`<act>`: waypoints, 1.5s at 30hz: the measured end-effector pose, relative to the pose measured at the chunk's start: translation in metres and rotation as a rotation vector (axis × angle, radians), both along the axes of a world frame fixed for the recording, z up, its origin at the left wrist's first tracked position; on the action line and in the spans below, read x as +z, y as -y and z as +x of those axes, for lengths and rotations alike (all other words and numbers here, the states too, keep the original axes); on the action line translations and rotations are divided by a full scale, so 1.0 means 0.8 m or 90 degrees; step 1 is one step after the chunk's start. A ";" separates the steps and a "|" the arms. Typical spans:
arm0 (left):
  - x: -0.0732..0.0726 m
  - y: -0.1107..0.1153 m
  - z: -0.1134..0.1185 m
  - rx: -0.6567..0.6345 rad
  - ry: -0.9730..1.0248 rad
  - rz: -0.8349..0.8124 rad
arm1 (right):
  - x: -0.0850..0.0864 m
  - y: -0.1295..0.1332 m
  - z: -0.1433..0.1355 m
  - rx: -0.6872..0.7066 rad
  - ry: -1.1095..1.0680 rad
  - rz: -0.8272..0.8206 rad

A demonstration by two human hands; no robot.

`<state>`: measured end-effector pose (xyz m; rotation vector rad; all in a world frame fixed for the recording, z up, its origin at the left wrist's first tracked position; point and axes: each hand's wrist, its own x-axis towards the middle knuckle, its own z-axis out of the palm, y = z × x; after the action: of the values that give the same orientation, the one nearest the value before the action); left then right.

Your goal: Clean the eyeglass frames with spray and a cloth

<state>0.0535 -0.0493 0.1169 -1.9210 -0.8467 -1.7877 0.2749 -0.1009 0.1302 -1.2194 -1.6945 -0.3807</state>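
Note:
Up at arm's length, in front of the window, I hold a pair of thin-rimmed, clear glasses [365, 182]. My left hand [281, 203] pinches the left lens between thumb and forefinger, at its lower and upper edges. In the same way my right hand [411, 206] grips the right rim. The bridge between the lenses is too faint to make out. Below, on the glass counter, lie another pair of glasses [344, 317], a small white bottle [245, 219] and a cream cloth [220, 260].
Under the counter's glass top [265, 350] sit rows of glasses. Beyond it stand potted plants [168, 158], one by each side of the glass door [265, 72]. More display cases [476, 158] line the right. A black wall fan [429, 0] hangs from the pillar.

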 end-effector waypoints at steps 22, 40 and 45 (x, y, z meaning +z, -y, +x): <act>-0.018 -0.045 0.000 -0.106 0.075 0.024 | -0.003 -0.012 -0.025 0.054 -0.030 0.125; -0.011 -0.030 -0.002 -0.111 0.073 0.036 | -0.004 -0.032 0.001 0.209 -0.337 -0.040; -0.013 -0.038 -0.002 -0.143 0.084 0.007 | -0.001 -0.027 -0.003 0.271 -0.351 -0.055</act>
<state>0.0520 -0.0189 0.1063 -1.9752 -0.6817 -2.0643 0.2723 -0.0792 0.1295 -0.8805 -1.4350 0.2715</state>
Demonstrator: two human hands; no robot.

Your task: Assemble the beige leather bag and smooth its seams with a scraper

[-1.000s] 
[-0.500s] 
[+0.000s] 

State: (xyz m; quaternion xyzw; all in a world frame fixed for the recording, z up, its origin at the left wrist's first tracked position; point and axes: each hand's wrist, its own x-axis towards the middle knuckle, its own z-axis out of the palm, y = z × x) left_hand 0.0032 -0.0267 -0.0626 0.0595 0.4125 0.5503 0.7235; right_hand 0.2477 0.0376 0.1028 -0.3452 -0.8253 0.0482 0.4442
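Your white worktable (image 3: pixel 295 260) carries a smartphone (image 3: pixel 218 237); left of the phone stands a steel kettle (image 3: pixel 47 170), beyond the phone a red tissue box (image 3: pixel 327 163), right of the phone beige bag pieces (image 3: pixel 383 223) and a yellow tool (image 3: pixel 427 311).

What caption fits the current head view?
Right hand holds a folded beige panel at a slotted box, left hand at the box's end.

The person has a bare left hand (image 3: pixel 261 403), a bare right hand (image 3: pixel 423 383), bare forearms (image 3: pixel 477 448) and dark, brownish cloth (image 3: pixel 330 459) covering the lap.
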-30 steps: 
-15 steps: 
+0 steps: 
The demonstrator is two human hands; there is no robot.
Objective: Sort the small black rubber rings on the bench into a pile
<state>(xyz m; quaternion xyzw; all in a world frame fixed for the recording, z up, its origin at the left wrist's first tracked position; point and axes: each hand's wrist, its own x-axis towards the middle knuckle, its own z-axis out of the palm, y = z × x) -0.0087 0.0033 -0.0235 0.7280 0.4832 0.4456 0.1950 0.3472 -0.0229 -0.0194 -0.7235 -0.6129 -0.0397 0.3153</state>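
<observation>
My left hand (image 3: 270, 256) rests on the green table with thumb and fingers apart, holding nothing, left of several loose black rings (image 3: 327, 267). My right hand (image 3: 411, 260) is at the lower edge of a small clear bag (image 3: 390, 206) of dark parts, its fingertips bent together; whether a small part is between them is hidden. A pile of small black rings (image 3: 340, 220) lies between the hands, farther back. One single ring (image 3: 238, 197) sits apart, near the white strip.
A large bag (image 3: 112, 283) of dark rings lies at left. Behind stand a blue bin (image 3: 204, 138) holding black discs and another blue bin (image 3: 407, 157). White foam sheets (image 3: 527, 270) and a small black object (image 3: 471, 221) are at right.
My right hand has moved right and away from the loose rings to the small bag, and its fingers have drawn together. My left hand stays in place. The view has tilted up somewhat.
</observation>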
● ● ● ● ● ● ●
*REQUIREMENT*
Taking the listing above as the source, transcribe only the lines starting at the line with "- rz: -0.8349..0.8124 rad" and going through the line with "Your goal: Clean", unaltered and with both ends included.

*ANSWER*
  - rz: -0.8349..0.8124 rad
arm1 (right):
  - x: -0.0850..0.0864 m
  - y: -0.1295..0.1332 m
  - z: -0.1433..0.1355 m
  - rx: -0.6872..0.7066 rad
  - ry: -1.1095..1.0680 rad
  - rz: -0.8272..0.8206 rad

A demonstration by two human hands; no robot.

`<state>`: measured end-effector pose (xyz m; rotation vector rad; all in a world frame fixed for the recording, z up, its origin at the left wrist's first tracked position; point and axes: each hand's wrist, its own x-axis towards the middle knuckle, its own z-axis out of the palm, y = z × x; after the action: of the values that give the same orientation, the one nearest the value before the action); left then right.

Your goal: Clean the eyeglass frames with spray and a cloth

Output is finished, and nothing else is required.